15. Shri P.R.V. Ramanan, learned special counsel and Shri Rakesh
Kumar, learned authorized representative appearing for the
Department made the following submissions:
(i) The Larger Bench of the Tribunal in VRL Logistics has
not dealt with the issue as to whether the invoking of the
terms of the undertaking to demand duty forgone at the
time of import is correct or not. This issue has been
examined by three Division Benches of the Tribunal in
Commissioner of Customs, New Delhi vs. Sameer
9
Gehlot , M/s. East India Hotels Ltd. vs.
Commissioner of Customs Central Excise and
Central GST, New Delhi 10 and King Rotors & Air
Charter P. Ltd. vs.

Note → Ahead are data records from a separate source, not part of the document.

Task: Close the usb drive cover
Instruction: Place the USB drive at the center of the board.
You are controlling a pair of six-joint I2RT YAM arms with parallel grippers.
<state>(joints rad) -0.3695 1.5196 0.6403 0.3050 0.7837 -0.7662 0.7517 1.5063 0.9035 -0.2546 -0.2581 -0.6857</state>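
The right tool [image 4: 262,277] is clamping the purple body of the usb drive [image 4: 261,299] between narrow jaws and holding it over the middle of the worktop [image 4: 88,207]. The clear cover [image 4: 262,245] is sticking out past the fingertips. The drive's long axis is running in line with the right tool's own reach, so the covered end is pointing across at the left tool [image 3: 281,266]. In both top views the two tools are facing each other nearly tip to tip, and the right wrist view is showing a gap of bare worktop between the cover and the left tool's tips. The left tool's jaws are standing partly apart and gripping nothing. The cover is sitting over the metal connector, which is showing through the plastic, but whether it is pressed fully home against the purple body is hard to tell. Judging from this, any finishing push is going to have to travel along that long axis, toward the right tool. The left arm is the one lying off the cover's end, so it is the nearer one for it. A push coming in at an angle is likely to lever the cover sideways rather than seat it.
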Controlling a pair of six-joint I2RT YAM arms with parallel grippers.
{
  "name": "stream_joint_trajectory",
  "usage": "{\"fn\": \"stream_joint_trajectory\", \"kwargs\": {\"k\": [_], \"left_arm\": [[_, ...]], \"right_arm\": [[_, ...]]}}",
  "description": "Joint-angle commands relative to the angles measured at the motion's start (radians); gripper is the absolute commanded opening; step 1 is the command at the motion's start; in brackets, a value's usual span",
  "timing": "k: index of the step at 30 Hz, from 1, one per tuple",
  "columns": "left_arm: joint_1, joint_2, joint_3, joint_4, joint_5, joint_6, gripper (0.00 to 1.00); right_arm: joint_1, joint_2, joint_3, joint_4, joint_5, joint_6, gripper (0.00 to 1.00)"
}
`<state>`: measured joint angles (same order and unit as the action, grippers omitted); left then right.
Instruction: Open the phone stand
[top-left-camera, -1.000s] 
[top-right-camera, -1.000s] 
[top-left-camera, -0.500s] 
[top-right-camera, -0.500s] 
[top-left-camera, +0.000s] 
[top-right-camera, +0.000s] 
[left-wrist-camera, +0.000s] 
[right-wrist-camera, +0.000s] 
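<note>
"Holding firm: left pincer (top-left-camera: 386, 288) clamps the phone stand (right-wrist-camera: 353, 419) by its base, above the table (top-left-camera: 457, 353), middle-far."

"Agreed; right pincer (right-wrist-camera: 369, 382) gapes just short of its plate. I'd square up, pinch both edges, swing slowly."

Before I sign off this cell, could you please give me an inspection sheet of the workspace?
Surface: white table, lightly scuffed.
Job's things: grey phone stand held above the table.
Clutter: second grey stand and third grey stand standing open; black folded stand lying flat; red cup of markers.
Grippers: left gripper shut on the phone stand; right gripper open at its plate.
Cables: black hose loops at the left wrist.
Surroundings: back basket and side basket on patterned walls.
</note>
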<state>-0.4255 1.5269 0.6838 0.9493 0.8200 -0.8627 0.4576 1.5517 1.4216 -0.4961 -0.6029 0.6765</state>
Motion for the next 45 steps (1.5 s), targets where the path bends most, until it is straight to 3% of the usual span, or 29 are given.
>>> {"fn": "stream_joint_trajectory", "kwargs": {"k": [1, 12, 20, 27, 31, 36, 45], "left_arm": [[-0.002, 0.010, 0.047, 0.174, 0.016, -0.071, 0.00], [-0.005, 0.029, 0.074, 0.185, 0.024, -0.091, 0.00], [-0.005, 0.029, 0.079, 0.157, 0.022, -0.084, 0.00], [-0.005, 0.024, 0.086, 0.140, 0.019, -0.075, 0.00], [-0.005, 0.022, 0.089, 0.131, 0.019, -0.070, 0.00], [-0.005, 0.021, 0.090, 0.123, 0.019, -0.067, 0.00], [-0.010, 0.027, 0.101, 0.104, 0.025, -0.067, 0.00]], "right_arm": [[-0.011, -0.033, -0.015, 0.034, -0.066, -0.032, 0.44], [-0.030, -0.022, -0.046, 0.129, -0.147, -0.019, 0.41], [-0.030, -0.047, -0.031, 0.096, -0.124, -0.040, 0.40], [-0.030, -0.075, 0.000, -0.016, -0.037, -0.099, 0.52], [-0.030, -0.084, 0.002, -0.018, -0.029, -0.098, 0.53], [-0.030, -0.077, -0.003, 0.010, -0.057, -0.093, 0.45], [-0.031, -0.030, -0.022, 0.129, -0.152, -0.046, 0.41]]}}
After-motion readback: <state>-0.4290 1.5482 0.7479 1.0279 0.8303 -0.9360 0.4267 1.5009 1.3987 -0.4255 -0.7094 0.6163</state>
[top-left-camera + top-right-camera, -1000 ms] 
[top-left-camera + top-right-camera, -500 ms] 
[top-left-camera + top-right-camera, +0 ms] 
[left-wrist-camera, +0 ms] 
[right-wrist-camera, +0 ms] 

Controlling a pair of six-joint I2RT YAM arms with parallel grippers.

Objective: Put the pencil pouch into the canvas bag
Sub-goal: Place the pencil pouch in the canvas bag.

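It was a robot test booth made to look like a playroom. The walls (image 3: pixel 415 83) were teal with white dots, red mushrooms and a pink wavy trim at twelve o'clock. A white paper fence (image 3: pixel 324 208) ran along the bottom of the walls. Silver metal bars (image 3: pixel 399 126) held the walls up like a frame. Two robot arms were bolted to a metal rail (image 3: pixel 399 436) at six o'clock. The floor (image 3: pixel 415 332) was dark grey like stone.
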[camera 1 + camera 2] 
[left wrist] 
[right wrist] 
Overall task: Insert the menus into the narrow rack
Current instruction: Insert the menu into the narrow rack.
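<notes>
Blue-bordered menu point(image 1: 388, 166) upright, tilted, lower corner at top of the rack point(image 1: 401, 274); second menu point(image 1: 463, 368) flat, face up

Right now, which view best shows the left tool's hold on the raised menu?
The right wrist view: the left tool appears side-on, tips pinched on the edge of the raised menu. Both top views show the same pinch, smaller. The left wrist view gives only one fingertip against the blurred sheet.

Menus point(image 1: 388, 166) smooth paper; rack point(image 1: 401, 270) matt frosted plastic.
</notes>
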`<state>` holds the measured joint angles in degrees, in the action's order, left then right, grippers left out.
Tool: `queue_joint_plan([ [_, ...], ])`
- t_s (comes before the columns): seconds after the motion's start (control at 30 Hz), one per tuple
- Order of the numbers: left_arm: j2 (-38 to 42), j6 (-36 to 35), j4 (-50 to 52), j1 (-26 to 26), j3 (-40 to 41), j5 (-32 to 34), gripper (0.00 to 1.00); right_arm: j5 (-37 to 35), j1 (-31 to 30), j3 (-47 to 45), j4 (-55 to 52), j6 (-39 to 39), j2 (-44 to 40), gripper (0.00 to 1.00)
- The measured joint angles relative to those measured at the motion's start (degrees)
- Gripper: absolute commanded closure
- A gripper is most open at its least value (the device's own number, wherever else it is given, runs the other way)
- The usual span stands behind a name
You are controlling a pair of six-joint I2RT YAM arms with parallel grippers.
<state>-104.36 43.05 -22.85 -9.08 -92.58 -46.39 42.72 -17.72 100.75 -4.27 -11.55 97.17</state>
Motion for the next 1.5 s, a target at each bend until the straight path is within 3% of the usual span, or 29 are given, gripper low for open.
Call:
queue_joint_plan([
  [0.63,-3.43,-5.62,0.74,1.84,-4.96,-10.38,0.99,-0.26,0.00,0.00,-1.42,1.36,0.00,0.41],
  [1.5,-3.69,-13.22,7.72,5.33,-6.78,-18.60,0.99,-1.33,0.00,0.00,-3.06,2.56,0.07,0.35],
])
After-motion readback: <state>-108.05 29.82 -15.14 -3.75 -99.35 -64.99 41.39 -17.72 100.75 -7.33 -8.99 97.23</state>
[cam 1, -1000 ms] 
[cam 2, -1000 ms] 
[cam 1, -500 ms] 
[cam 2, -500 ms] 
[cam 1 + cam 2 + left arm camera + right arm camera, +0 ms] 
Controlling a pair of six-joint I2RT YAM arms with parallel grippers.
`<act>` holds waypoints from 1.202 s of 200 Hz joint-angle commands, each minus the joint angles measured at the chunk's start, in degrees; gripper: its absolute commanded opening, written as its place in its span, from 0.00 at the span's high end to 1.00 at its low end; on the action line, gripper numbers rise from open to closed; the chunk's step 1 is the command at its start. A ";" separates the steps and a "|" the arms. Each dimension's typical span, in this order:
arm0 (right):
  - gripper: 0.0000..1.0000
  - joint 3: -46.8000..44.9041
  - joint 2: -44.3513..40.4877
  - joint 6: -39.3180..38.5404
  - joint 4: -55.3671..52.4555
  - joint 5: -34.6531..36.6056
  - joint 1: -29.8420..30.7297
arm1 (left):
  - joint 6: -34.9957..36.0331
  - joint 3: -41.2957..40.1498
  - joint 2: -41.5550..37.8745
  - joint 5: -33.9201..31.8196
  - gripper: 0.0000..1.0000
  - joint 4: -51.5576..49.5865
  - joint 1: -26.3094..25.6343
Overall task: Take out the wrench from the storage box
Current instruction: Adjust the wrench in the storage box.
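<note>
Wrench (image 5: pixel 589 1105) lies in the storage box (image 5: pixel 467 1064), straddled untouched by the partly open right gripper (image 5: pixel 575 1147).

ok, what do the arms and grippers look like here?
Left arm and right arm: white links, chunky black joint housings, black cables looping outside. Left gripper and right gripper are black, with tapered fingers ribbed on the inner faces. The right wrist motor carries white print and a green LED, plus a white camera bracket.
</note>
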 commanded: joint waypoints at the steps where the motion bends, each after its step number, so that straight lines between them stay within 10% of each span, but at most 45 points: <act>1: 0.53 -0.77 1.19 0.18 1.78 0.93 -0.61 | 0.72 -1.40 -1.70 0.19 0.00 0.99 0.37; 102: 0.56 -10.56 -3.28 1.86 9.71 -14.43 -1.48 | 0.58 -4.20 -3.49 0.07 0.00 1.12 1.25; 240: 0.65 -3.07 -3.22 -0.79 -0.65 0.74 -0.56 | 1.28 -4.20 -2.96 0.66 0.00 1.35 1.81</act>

C.C. (ACC & Import), Mumbai 11;
(ii) The statement of Sudhir Nayak recorded under section
108 of the Customs Act indicates that the terms of the
exemption notification have been violated and the
appellant is required to pay the duty; and
(iii) The aircraft was not used as per the terms and conditions
of the undertaking submitted by the appellant and once
the terms are breached, the appellant is liable to pay
duty; and
9. 2011 (263) E.L.T. 129 (Tri.-Del.)
10. 2020-TIOL-335-CESTAT-DEL
11. 2011 (269) E.L.T. 343 (Tri.-Mumbai)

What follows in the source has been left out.